The current “int4” support is only possible via natively Relay level definition of the workload? In other words:
You are right we didn’t create a pass to import networks from other frameworks. It requires more works on debugging and development.
When we do constant folding, int4 weights are treated as int32. And I did some hacky things to avoid error raised from importing numpy array. For example, array dimension will mismatch since the numpy array is int32 array but we import into TVM int4 array. int32 array dimensions will be 8 times smaller than int4 array.
How did non convolution operators handle the int4 datatypes? I cant seem to find their implementations, or was there some int4->int8/32 upcasting right after conv/dense in order to use the “standard” implementations?
All the results from convolution are int32. We do non-convolution operators on the int32 results, then down cast into int4 before we feed into the next layer. Due to the limit of the hardware, int4 addition is not natively supported.

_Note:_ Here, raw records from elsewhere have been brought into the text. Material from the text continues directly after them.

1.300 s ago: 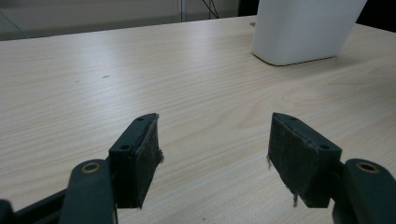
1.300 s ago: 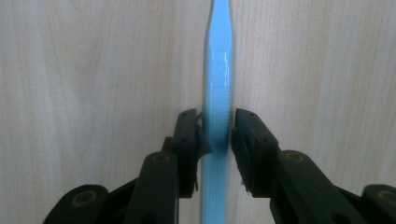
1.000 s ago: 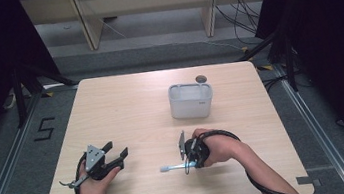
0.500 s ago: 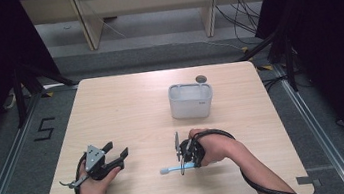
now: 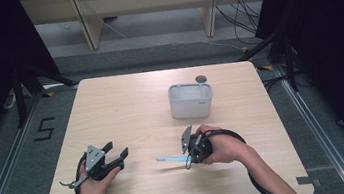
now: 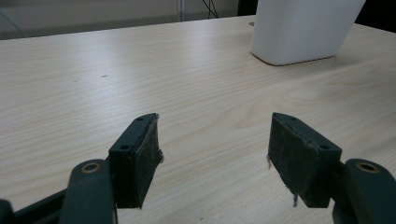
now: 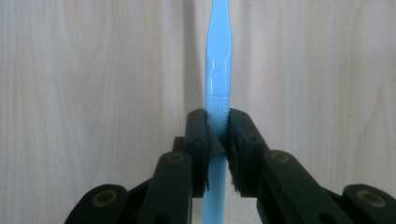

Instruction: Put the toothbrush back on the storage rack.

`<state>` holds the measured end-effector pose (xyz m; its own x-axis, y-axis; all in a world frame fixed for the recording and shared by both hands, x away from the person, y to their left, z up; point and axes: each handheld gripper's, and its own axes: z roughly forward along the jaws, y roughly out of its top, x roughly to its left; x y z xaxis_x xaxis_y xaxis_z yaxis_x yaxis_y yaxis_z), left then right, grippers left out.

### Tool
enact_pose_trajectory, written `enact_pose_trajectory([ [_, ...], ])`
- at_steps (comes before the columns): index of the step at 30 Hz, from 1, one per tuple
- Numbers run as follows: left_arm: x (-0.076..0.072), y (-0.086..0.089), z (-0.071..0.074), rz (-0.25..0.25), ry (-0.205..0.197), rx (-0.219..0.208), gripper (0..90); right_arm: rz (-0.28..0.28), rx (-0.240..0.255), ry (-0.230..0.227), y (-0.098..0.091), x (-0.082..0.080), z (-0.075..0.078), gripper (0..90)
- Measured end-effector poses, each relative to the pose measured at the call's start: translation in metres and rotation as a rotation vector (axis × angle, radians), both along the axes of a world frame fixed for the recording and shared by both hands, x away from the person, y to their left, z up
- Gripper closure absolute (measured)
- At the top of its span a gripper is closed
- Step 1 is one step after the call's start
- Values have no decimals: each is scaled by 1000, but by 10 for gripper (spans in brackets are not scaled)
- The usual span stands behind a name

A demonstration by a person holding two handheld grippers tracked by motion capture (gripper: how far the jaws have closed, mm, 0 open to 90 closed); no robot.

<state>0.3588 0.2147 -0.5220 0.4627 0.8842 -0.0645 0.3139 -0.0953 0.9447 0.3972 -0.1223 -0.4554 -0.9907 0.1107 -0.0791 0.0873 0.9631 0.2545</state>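
My right gripper point(image 5: 189, 156) is clamped on a light blue toothbrush point(image 5: 170, 158), jaws pinching the ribbed part of its handle while the rest runs out ahead of them, low over the bench point(image 5: 126, 108); I cannot tell whether its far end touches the wood. My left gripper point(image 5: 115, 157) rests near the bench's front left, jaws spread wide with nothing between them. The white container point(image 5: 191, 100) stands further back, well apart from the brush. I judge I am in the pick-up step, brush secured; the next move likely calls for lifting it, tilting it upright and carrying it over that container's open top.
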Motion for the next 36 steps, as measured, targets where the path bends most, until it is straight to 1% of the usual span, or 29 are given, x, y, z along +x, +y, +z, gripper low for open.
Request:
enact_pose_trajectory([
  [1,0,0,0,0,3,-2,331,-5,16,-7,-2,0,1,793],
  [3,0,0,0,1,4,-2,331,-36,46,-15,-7,-1,3,793],
  [4,0,0,0,1,3,-4,331,-20,65,-25,-9,1,3,793],
  [5,0,0,0,1,3,-4,331,-20,65,-25,-9,1,3,793],
  [6,0,0,0,1,3,-5,331,-30,76,-26,-11,0,4,793],
  [7,0,0,0,3,2,-7,332,-45,136,-24,-15,-1,5,793],
  [9,0,0,0,4,1,-7,333,-55,163,-34,-19,0,6,793],
  [10,0,0,0,7,0,-7,334,-69,179,-33,-21,-1,7,793],
  [11,0,0,0,7,0,-7,334,-69,179,-33,-21,-1,7,793],
  [12,0,0,0,7,0,-7,334,-80,197,-41,-24,-1,7,793],
  [13,0,0,0,8,-1,-7,335,-109,252,-70,-29,-2,8,793],
  [14,0,0,0,7,-2,-5,336,-114,274,-81,-32,-1,8,793],
  [15,0,0,0,7,-2,-5,336,-141,289,-74,-34,-3,8,793],
  [16,0,0,0,5,-1,-3,336,-146,302,-76,-36,-3,8,792],
  [17,0,0,0,7,-1,-4,337,-154,316,-95,-38,-2,8,793],
  [18,0,0,0,7,-1,-4,337,-173,332,-100,-40,-3,8,792],
  [19,0,0,0,6,-1,-4,337,-173,332,-100,-40,-3,8,792],
  [20,0,0,0,8,0,-5,337,-185,365,-111,-44,-2,7,793],
  [25,0,0,0,6,0,-5,338,-224,414,-122,-49,-4,6,793],
  [26,0,0,0,6,0,-5,338,-228,425,-132,-50,-4,6,793],
  [27,0,0,0,6,0,-5,338,-249,433,-124,-52,-5,6,793],
  [28,0,0,0,6,0,-5,338,-257,447,-128,-52,-6,6,793],
  [29,0,0,0,6,0,-6,338,-254,457,-134,-53,-5,6,792],
  [31,0,0,0,7,0,-6,339,-270,482,-146,-56,-6,6,792],
  [32,0,0,0,7,1,-5,339,-262,493,-154,-57,-6,7,793],
  [33,0,0,0,7,1,-5,339,-269,509,-164,-58,-6,7,792],
  [35,0,0,0,7,0,-6,339,-278,529,-167,-60,-7,7,792],
  [36,0,0,0,7,1,-6,339,-285,537,-176,-61,-7,7,792],
])
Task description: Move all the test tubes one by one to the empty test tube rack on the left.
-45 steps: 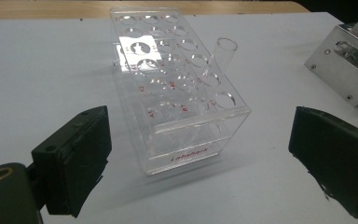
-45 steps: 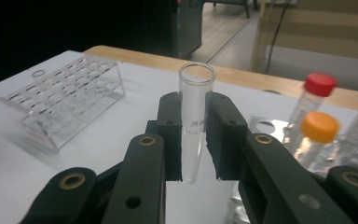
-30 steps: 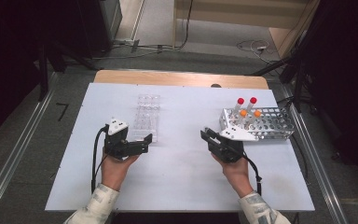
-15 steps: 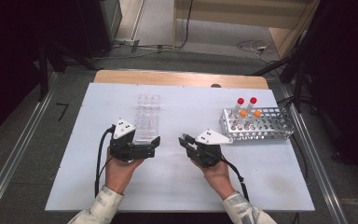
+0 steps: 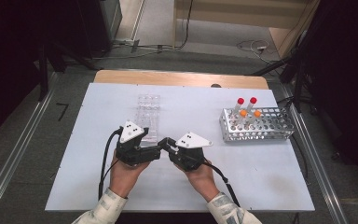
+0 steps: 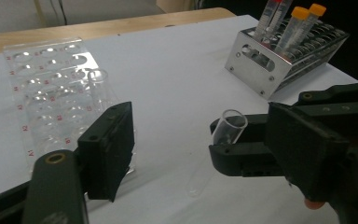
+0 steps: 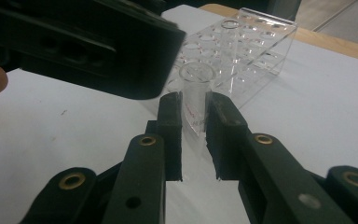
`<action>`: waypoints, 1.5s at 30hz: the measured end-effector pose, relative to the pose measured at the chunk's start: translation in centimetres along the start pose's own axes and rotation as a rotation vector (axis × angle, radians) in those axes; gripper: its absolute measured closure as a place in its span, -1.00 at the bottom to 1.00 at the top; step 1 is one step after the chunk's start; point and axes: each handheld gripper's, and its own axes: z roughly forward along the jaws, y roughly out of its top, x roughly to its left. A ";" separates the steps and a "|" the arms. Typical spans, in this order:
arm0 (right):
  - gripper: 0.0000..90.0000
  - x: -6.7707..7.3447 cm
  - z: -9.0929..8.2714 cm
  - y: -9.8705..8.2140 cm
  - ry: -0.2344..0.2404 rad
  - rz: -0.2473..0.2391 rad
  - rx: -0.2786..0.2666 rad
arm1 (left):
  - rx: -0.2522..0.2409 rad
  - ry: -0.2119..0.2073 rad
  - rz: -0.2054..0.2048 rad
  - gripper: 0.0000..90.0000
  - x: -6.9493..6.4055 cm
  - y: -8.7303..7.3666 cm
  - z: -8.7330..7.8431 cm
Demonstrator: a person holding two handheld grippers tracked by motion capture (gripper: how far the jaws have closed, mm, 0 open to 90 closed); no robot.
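Observation:
My right gripper [image 7: 193, 106] is shut on a clear open-mouthed tube [image 7: 194, 95], held mouth outward. In the left gripper view that tube [image 6: 229, 127] and the right gripper [image 6: 233, 147] sit between the jaws of my left gripper [image 6: 200, 144]. The left jaws have just been closing, but they stand off the tube on both sides. In the high view the left gripper [image 5: 154, 153] and right gripper [image 5: 167, 143] meet tip to tip at the table's middle front.
A clear plastic rack [image 5: 148, 115] stands just behind the grippers, with one clear tube [image 6: 98, 86] upright in it. A metal rack [image 5: 256, 129] at the right holds red-capped [image 5: 246, 101] and orange-capped tubes [image 5: 250, 113]. The white tabletop [image 5: 261, 177] ends at a wooden strip at the back.
My right gripper has moved left from beside the metal rack to the middle, carrying the tube up to the left gripper. The left gripper has shifted slightly right and its jaws have narrowed.

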 end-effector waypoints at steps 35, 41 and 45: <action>-0.10 -1.1 -1.7 0.0 0.024 -0.047 0.056 | -0.065 -0.081 -0.003 0.71 0.7 2.6 0.5; -0.18 -2.0 -2.2 -0.7 0.011 -0.033 0.071 | -0.064 -0.034 -0.011 0.71 2.0 4.1 0.4; -0.21 -2.6 -2.2 -1.2 -0.006 -0.030 0.085 | -0.078 0.001 -0.023 0.71 3.0 4.7 0.2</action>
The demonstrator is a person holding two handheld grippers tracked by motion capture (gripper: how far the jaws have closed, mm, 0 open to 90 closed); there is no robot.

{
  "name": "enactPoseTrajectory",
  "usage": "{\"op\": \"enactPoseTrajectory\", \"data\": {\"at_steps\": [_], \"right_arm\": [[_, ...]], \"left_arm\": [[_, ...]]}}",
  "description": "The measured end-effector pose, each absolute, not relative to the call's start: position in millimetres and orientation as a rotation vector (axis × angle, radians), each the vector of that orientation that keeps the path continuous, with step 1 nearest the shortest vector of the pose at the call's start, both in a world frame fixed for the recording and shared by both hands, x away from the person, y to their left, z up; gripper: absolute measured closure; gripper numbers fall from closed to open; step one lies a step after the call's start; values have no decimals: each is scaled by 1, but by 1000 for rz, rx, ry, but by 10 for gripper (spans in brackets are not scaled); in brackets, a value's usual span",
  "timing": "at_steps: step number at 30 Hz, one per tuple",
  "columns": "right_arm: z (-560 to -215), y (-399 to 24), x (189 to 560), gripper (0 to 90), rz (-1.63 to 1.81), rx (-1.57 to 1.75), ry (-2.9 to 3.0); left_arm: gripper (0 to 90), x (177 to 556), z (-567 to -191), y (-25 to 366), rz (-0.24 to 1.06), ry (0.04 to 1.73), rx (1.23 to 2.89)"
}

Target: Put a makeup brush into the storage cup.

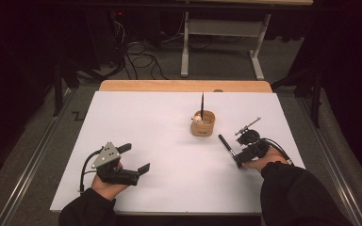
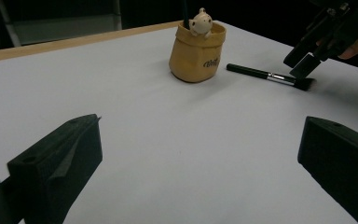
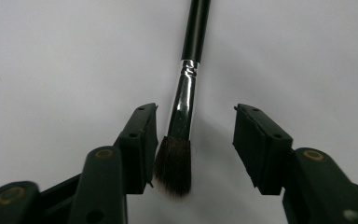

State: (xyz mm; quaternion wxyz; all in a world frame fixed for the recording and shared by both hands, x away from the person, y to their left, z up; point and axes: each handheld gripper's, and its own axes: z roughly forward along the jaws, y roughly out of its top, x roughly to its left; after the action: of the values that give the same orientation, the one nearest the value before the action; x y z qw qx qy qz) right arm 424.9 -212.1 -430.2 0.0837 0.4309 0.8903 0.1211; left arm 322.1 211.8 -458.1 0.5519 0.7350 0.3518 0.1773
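Slim black-handled makeup brush with silver ferrule (image 3: 185, 100) lies flat on white table sheet (image 1: 169, 141), just beside tan pouch-shaped holder (image 1: 202, 124). My right gripper (image 3: 196, 135) half open, straddling bristle end, one pad nearly touching. Brush likely light, stiff, ferrule slippery, bristles soft; grip ferrule. Left gripper (image 2: 200, 154) wide, empty.

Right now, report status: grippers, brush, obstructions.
Right gripper open, jaws astride brush, no squeeze yet. Left gripper open, nothing between its jaws. Brush flat on table, beside pot. Nothing blocking.
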Motion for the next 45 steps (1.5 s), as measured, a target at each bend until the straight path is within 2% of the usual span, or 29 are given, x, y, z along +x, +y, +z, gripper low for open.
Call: {"op": "enactPoseTrajectory", "data": {"at_steps": [17, 32, 45], "right_arm": [[-442, -202, 434, 713, 335, 1273, 2707], [-447, -202, 435, 772, 325, 1314, 2676], [-438, -210, 431, 777, 344, 1386, 2644]], "left_arm": [[4, 322, -458, 212, 419, 831, 1739], [4, 322, -458, 211, 421, 831, 1740], [4, 322, -458, 213, 425, 834, 1737]]}}
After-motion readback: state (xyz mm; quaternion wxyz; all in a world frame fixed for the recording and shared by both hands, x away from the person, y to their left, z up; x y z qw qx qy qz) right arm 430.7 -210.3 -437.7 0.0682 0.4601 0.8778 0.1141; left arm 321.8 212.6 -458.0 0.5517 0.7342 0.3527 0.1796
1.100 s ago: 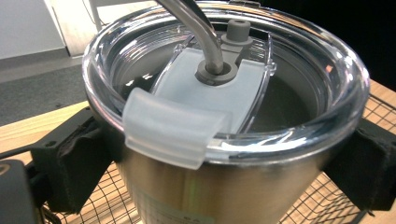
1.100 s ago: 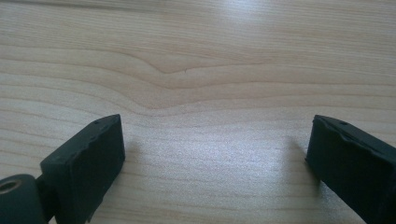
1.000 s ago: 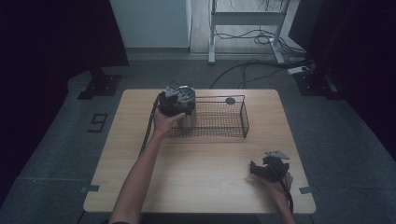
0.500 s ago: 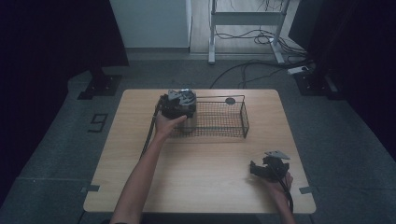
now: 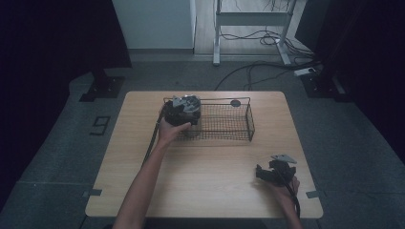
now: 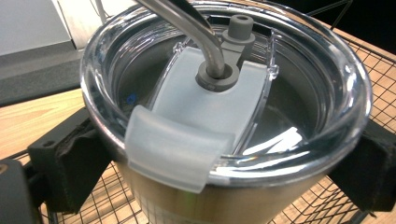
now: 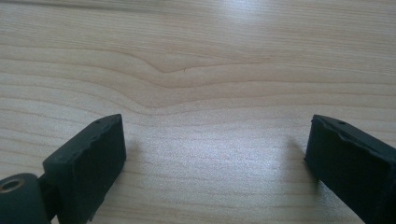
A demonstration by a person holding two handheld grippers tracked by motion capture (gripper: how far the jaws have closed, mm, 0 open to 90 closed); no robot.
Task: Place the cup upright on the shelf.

Can you provide any intuition on the following couple lines of code in the Topi implementation? i.e. why are those values set as they are for the int4 case?
This follows the Nvidia Tensorcore GPU requirements. In T4 GPU, we can only compute gemm of size 8x8x32 for int4 data type.
Why did you need to upcast the operands of this te.compute to int32?
The calculation result of the Nvidia tensorcore is int32. The expression here is just to match the assembly intrinsics. We don’t do extra upcasting after we get the result from the hardware. Instead, we need to do downcast to int4 before we enter the next layer.
Thanks for the reply, I really appreciate it.
On the side of being lazy, could you point me to where you did these hacky things?
int32 array dimensions will be 8 times smaller than int4 array.
Dont you mean one of the dimensions will be 8 times smaller?
Dont you mean one of the dimensions will be 8 times smaller?
Yes the last dimension will be 8 times smaller.
could you point me to where you did these hacky things?
I may miss something since I have not worked on it for a while. Let me know if you see any errors in your development.